ASSIGNMENT => Whenever a line in the entries below contains "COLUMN", copy that line.

── TASK DATA

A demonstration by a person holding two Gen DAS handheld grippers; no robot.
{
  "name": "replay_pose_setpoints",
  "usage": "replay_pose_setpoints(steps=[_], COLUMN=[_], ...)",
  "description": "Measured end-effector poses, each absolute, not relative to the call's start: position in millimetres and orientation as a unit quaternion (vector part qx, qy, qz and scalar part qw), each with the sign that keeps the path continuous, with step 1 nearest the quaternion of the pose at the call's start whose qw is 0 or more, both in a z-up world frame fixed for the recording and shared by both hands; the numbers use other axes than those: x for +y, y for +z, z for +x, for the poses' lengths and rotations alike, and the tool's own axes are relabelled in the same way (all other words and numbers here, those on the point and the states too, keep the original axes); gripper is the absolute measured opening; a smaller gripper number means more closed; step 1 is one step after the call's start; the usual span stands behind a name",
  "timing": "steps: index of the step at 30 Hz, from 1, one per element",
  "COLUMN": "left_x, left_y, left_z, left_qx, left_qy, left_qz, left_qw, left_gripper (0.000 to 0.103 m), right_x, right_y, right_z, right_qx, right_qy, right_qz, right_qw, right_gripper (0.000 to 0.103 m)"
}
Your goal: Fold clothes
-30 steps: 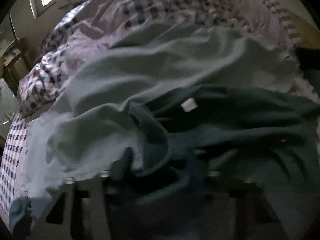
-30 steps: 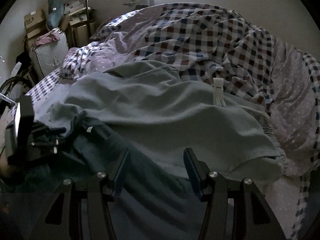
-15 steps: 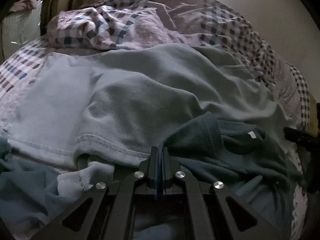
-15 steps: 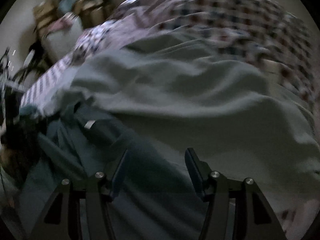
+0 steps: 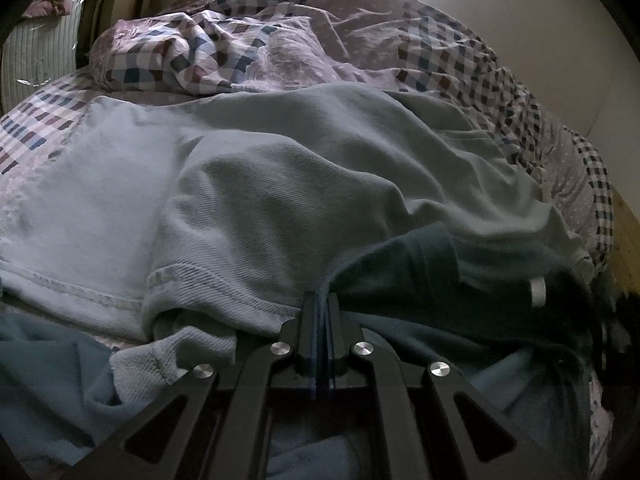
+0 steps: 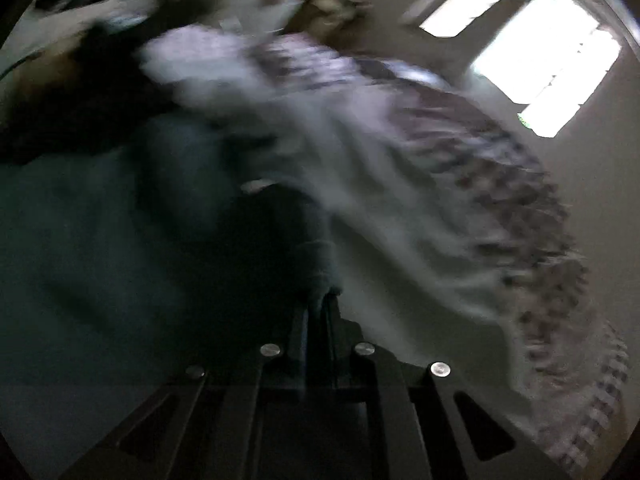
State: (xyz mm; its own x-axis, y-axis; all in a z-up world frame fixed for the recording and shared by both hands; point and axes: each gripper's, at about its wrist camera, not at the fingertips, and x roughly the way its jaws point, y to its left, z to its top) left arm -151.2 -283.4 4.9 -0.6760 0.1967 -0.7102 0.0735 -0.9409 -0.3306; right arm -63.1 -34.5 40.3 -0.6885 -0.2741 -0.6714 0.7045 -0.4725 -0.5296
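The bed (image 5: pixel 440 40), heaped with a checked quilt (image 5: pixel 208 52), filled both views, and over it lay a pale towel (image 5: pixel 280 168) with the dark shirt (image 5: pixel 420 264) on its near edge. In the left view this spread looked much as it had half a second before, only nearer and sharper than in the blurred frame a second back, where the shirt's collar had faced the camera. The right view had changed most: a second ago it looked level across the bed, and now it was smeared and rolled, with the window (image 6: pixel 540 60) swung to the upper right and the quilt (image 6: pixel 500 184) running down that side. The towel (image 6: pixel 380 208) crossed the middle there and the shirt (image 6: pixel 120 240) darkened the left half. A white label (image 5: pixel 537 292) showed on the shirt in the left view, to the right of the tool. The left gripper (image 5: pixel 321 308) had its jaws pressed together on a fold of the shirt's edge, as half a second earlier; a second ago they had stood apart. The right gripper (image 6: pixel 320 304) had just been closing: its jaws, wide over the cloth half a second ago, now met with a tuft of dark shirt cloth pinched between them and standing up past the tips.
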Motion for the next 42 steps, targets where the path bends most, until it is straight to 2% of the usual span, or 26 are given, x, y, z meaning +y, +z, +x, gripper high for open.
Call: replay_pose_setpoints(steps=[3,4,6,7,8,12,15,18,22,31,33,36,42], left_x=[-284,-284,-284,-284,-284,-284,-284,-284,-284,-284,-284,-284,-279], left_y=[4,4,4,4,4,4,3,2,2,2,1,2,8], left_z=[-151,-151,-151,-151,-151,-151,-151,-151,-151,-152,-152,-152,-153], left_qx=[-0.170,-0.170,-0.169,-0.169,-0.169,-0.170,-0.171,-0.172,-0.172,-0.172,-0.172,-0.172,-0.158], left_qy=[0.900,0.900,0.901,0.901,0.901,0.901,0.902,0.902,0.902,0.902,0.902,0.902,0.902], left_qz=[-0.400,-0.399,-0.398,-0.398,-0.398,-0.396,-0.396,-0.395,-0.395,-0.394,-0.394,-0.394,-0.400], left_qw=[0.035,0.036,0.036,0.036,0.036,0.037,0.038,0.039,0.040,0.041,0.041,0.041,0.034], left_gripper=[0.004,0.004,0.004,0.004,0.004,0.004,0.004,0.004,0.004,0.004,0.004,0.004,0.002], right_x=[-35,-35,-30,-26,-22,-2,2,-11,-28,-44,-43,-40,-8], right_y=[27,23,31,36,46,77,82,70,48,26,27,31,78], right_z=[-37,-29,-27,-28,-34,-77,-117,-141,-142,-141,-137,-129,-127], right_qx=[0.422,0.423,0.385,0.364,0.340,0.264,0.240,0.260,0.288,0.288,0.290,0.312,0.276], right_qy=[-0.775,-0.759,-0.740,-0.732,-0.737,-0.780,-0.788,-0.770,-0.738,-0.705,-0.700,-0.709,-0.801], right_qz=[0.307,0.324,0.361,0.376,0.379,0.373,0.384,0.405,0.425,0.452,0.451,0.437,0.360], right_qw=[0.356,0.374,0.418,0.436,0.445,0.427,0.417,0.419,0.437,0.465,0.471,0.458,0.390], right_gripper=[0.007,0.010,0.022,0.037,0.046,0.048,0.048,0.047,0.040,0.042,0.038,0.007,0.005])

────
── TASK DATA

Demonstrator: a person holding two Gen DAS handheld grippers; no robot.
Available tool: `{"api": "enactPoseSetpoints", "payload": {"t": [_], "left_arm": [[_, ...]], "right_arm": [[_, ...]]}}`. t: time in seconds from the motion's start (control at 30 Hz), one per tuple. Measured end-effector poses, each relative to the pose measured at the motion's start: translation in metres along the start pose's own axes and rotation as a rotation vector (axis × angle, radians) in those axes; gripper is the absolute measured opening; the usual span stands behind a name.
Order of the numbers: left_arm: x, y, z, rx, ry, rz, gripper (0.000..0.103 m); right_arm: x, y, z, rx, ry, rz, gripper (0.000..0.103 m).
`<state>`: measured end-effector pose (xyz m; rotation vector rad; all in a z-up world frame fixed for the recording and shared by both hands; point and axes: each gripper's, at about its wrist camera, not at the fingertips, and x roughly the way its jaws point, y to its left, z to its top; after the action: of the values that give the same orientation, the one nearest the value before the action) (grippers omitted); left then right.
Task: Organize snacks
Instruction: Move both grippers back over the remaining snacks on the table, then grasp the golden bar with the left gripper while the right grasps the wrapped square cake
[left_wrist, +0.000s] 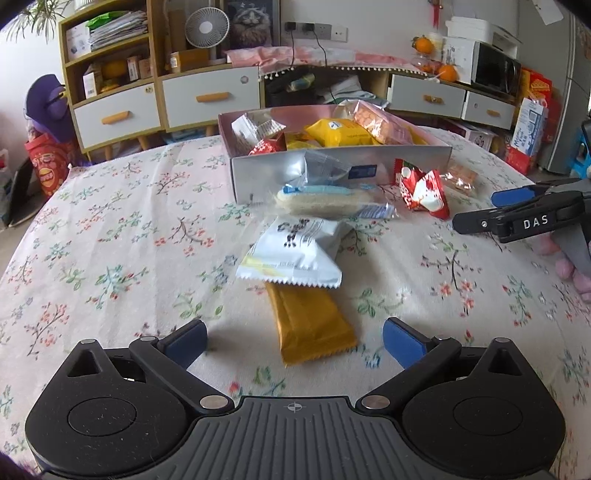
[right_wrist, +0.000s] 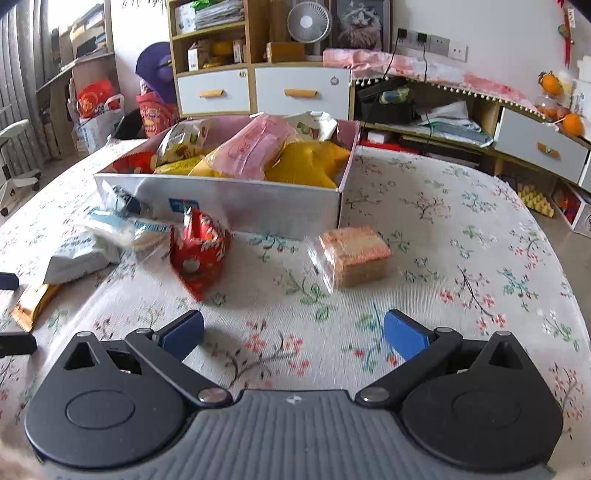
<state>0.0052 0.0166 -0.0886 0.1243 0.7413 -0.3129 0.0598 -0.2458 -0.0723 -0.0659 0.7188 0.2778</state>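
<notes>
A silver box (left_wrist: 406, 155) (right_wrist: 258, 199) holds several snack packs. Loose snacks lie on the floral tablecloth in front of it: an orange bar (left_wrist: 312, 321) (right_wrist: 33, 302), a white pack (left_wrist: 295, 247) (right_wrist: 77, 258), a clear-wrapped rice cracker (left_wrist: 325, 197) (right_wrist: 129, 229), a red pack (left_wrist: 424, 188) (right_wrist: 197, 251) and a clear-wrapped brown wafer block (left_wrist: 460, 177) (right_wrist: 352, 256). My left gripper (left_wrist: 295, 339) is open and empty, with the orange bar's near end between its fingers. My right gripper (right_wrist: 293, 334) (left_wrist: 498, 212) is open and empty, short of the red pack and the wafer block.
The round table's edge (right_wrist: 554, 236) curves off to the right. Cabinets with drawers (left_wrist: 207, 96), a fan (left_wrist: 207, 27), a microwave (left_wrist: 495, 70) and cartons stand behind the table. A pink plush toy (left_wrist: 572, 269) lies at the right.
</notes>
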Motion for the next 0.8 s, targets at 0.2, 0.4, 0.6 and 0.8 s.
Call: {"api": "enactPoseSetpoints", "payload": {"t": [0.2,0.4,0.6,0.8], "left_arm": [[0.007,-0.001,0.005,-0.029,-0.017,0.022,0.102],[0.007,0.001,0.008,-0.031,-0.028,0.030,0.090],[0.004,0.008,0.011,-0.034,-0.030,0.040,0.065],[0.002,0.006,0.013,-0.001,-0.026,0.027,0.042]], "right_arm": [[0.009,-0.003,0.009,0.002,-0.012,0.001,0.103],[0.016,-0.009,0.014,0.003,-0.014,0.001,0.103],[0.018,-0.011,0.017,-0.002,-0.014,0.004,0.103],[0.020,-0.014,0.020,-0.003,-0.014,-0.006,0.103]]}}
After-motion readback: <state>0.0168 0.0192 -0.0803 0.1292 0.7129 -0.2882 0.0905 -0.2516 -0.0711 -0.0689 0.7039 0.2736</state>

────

FINAL ANSWER =>
  "usage": "replay_pose_setpoints(steps=[_], COLUMN=[_], ...)",
  "COLUMN": "left_x, left_y, left_z, left_qx, left_qy, left_qz, left_qw, left_gripper (0.000 to 0.103 m), right_x, right_y, right_z, right_qx, right_qy, right_qz, right_qw, right_gripper (0.000 to 0.103 m)"

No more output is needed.